- **TASK TO COMPLETE**: Return each line of the listing that contains the string "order".

◆ ◆ ◆ ◆ ◆ ◆ ◆

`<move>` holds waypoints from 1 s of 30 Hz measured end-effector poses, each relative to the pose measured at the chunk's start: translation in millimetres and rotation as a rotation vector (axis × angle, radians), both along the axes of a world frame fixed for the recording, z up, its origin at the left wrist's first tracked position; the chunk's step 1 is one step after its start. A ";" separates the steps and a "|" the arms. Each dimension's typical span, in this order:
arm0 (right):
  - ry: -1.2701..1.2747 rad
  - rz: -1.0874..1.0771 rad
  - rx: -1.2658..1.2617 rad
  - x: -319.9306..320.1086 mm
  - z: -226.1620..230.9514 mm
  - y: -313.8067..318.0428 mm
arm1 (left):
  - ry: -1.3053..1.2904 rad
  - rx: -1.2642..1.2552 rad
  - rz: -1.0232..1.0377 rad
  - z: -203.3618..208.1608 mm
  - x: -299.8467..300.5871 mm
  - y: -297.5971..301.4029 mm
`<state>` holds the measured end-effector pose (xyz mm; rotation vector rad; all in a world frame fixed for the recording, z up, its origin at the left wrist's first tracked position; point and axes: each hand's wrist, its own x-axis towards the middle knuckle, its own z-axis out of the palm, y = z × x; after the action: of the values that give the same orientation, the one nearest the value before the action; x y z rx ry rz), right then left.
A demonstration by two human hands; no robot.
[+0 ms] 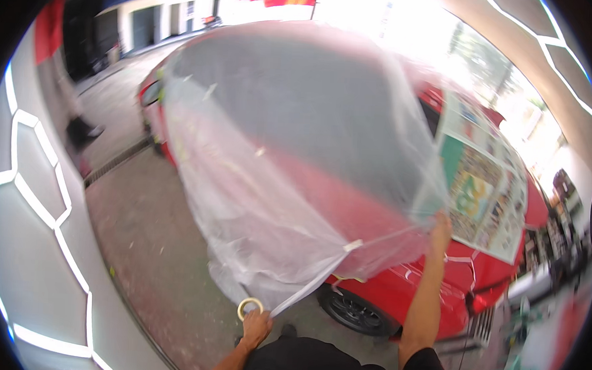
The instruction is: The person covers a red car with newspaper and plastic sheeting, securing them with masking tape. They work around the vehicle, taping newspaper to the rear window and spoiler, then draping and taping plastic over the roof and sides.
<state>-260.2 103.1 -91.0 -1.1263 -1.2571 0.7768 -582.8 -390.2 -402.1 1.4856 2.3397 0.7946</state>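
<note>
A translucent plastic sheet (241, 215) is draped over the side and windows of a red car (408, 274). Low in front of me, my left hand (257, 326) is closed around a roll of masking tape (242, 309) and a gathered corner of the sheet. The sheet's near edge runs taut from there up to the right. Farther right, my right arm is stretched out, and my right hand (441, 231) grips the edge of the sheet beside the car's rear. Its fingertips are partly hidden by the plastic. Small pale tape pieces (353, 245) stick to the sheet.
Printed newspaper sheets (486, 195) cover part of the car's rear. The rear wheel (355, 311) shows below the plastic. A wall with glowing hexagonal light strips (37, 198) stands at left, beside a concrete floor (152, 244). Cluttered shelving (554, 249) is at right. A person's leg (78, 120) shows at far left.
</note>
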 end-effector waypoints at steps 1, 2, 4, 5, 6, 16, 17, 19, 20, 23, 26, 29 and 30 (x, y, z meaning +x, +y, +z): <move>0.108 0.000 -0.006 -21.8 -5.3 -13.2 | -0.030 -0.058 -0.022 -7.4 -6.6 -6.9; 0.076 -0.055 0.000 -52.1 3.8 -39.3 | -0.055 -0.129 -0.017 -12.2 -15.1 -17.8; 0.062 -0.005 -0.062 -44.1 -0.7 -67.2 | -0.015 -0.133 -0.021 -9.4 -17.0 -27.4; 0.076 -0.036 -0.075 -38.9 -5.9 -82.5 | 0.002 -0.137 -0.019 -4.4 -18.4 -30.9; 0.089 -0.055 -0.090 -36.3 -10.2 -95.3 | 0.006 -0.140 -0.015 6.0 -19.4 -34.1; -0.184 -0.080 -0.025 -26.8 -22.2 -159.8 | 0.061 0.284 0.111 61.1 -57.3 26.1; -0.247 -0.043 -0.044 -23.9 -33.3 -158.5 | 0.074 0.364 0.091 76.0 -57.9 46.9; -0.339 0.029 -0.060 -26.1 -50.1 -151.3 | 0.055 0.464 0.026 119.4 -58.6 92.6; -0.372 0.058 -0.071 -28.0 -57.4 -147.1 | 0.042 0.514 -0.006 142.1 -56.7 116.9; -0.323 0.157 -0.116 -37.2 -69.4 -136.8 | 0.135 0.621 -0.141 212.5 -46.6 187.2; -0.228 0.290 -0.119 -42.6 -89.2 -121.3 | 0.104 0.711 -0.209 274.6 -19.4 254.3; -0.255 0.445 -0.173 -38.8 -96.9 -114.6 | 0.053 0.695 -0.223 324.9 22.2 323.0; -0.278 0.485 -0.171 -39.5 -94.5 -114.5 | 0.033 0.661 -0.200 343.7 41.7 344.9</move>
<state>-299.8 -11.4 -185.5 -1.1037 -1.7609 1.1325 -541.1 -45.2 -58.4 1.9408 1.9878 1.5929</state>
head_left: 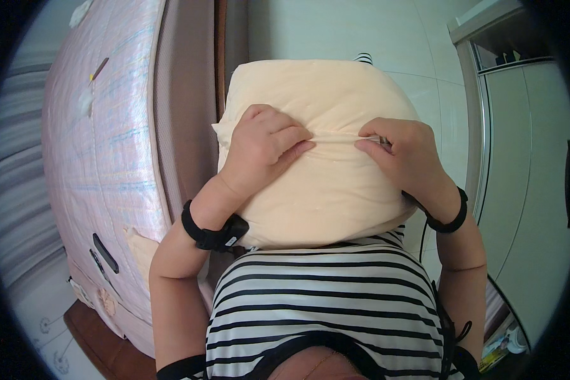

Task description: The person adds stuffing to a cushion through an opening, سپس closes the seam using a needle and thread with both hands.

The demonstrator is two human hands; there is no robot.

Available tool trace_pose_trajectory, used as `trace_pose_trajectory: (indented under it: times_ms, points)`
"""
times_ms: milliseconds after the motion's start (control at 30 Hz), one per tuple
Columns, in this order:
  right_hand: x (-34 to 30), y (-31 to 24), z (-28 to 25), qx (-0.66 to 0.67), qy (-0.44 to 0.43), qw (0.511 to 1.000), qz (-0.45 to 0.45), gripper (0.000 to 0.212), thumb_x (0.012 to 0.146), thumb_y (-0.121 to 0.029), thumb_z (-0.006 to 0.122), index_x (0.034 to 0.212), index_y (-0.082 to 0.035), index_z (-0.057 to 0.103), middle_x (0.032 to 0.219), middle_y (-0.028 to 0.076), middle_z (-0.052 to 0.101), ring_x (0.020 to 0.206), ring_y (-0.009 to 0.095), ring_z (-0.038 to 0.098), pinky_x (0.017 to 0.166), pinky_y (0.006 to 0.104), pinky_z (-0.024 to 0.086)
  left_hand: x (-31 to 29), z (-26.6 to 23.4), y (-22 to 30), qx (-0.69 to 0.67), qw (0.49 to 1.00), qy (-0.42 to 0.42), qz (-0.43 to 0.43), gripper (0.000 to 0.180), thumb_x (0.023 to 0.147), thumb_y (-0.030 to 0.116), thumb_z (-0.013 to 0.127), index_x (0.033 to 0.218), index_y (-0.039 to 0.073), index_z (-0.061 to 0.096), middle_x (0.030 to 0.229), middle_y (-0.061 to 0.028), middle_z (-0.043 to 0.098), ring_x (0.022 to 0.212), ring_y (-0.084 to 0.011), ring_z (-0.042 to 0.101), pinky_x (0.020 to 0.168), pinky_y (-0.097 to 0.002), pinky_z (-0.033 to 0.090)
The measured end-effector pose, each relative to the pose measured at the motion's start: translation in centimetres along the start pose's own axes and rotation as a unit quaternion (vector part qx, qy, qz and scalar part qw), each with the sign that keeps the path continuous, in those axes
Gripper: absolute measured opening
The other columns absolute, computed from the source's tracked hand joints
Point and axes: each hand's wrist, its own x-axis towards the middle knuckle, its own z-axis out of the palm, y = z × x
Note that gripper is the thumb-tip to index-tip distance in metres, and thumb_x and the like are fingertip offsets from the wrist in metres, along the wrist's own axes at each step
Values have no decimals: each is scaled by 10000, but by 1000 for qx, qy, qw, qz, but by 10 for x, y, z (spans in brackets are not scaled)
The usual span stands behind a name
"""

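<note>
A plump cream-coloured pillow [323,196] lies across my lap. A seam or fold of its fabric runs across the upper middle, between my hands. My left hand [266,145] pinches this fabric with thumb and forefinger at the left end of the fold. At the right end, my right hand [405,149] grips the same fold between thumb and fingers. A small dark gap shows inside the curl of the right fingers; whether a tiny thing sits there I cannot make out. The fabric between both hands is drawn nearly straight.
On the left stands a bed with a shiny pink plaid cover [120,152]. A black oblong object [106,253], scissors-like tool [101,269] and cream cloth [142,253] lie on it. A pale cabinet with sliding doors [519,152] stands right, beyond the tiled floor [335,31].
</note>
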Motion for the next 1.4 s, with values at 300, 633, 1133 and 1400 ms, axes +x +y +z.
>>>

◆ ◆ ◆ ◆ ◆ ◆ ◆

- **RESPONSE BELOW**:
`<move>` holds waypoints from 1 s of 30 Hz measured end-effector poses, each relative to the pose measured at the chunk's start: translation in millimetres and rotation as a rotation vector (axis × angle, radians), both along the axes of a world frame fixed for the recording, z up, its origin at the left wrist's first tracked position; the chunk's step 1 is one step after its start. A ";" separates the steps and a "|" the arms. Each dimension's typical span, in this order:
Columns, in this order:

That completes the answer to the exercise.